---------- SUPPLIED DATA
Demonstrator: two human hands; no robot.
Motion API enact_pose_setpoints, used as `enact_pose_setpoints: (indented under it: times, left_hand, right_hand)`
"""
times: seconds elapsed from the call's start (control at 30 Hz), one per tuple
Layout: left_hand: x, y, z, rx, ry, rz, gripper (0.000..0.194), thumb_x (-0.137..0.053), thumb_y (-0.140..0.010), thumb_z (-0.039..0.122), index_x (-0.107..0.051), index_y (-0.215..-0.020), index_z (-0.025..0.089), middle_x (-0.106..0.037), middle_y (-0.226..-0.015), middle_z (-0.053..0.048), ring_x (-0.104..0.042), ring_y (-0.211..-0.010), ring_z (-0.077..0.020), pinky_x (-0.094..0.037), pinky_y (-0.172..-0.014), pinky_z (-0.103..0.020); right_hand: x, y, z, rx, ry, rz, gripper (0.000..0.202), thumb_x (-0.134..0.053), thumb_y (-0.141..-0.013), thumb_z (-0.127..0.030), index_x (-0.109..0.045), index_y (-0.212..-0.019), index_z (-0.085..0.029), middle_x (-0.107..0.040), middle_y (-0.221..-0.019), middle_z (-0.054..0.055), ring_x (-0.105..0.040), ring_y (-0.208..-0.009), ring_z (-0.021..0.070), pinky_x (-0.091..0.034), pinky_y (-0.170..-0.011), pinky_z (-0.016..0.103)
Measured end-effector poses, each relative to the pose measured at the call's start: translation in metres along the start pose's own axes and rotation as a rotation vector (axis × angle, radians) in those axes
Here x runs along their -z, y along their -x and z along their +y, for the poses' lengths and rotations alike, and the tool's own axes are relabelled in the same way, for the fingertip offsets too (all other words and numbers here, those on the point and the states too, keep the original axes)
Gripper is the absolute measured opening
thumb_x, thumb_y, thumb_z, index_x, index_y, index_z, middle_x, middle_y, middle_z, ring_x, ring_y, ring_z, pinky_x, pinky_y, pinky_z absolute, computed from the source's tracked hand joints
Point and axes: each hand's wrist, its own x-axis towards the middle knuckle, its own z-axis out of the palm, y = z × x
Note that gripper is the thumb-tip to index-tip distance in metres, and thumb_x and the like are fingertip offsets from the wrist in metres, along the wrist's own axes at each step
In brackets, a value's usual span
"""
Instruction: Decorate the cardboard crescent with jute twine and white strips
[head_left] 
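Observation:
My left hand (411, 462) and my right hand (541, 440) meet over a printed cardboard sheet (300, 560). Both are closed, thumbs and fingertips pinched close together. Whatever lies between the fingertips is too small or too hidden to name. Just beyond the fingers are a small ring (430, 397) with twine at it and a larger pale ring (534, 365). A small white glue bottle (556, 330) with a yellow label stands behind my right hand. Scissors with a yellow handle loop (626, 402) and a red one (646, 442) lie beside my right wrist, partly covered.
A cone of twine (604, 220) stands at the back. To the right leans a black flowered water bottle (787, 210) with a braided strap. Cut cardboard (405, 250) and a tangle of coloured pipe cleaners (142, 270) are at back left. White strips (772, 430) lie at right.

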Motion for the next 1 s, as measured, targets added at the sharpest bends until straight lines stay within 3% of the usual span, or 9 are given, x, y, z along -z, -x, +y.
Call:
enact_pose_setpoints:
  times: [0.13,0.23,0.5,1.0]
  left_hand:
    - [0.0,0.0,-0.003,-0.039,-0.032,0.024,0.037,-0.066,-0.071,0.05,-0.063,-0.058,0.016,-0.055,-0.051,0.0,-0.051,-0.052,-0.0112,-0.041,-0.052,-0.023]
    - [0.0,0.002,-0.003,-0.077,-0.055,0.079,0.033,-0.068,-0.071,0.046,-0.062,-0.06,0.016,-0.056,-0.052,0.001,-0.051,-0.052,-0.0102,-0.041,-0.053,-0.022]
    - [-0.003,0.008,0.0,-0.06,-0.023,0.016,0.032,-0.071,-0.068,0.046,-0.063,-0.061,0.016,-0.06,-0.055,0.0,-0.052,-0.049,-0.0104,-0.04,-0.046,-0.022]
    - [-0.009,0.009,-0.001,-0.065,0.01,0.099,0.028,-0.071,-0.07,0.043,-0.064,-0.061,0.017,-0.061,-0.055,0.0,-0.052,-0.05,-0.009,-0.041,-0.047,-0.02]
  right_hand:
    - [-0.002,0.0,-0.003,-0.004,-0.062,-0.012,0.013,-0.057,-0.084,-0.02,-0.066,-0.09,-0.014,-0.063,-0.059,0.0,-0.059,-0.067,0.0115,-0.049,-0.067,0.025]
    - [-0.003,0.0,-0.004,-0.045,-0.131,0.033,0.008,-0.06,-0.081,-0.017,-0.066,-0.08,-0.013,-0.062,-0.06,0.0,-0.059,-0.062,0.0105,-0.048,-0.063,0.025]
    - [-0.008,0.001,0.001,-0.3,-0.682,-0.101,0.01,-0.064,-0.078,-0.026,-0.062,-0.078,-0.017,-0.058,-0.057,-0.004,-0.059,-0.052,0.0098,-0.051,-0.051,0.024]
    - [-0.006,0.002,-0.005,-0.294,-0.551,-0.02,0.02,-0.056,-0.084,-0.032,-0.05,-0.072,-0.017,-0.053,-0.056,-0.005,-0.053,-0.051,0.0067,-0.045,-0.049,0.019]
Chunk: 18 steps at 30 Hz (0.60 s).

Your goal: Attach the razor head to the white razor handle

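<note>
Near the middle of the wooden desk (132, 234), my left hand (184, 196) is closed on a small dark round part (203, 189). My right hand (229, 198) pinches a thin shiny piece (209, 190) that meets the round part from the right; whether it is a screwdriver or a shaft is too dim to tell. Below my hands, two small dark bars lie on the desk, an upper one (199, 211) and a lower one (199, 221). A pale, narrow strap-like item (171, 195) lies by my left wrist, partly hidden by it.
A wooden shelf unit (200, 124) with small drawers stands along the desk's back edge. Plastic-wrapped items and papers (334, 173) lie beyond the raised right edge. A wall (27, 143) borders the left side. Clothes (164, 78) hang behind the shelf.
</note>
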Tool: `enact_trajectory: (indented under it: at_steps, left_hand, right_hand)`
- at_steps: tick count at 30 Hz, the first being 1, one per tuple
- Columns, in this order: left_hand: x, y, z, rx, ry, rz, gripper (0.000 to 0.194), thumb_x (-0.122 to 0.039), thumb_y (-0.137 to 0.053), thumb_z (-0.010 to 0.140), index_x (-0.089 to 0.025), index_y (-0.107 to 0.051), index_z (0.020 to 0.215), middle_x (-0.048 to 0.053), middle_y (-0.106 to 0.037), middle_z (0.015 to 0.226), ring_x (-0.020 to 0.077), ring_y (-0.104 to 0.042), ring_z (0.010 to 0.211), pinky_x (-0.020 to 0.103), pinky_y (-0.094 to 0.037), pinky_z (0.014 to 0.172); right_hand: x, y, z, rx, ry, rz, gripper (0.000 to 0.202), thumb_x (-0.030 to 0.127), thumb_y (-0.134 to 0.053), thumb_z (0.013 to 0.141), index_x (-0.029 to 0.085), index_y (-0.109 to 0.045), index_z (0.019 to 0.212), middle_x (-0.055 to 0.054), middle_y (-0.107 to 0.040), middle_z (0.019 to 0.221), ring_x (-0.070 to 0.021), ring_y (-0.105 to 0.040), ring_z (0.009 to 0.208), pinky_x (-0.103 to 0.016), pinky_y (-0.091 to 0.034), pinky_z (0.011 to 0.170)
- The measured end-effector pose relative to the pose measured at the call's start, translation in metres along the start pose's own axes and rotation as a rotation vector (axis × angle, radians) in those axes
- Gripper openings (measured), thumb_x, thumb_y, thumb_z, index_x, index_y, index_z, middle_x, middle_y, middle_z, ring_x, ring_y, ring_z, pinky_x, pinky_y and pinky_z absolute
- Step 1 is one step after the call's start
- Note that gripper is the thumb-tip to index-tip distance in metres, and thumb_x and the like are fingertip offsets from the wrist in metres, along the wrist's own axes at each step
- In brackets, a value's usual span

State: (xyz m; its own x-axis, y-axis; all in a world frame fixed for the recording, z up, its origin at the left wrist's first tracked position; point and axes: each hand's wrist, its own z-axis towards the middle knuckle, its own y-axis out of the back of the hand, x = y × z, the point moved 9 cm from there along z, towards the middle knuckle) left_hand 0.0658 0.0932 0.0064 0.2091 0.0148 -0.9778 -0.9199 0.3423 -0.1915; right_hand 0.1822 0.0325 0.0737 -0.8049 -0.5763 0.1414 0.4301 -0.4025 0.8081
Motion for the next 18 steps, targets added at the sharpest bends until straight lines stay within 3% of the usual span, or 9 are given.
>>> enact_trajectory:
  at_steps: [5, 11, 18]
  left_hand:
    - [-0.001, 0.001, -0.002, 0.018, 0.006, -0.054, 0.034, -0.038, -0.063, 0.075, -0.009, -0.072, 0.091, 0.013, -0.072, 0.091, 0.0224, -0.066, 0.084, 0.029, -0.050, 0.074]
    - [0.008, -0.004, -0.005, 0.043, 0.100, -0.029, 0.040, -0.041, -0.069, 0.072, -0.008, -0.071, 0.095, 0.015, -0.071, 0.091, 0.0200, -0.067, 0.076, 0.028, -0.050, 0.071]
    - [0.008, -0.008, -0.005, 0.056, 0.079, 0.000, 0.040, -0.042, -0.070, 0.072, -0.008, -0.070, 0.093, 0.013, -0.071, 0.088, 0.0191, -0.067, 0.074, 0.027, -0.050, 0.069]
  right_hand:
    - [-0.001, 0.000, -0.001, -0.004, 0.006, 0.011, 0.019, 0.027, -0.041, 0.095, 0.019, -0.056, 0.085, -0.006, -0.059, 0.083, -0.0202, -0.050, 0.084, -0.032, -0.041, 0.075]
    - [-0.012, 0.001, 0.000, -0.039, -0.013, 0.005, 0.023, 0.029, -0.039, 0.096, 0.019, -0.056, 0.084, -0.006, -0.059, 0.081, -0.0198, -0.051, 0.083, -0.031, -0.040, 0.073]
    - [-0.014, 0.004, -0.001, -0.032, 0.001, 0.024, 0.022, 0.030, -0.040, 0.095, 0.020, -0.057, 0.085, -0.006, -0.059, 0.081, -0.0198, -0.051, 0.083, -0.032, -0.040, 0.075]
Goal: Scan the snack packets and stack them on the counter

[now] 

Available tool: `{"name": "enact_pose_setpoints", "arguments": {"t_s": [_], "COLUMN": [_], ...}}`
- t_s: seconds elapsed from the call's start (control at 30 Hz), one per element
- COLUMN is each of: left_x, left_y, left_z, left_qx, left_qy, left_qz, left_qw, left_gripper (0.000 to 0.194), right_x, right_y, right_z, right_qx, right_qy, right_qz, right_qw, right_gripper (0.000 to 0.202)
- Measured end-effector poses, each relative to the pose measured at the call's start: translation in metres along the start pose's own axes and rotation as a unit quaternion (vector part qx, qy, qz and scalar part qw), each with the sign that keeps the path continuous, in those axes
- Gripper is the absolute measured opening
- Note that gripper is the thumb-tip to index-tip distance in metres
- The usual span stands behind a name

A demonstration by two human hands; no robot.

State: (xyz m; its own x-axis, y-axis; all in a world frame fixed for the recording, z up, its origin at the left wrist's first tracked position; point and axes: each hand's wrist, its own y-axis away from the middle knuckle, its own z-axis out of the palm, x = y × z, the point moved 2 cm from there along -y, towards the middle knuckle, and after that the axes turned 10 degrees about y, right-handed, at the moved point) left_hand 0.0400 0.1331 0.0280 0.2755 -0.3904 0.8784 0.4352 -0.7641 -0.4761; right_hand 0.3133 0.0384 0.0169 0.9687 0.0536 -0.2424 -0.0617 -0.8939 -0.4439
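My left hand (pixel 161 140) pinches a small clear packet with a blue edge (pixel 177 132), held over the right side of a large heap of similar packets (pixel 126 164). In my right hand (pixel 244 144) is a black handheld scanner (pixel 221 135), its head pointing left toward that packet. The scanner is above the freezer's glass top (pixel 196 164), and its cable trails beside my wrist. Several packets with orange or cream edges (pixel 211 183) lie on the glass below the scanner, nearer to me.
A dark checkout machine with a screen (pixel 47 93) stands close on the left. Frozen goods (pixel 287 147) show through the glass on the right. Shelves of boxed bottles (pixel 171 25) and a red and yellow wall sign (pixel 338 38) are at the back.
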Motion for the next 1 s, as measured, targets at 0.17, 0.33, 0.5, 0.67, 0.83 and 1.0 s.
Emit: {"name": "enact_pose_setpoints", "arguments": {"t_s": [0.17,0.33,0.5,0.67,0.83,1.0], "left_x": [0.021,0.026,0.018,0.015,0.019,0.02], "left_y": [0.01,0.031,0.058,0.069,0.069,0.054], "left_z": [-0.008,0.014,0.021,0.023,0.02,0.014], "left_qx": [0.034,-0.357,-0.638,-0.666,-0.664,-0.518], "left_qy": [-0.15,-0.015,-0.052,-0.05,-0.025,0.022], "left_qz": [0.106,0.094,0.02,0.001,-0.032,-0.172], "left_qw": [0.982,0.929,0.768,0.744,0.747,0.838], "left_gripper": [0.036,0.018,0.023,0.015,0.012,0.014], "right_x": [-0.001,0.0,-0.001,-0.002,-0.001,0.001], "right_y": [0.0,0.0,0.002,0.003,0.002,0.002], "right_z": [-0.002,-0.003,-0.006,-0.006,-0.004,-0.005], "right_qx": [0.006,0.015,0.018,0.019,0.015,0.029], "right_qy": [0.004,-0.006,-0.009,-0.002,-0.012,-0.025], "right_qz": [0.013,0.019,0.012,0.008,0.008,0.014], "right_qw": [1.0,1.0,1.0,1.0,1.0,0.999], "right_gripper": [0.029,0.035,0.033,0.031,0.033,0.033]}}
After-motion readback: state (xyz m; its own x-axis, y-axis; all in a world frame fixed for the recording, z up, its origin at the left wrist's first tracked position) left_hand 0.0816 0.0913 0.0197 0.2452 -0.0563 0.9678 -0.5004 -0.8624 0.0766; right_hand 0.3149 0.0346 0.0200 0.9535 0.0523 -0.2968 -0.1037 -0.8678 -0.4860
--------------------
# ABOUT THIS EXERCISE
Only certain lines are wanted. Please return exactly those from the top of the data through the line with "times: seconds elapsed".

# EXERCISE SOLUTION
Demonstrator: two human hands; no robot.
Motion API enact_pose_setpoints, used as `enact_pose_setpoints: (indented under it: times, left_hand, right_hand)`
"""
times: seconds elapsed from the call's start (control at 30 Hz), one per tuple

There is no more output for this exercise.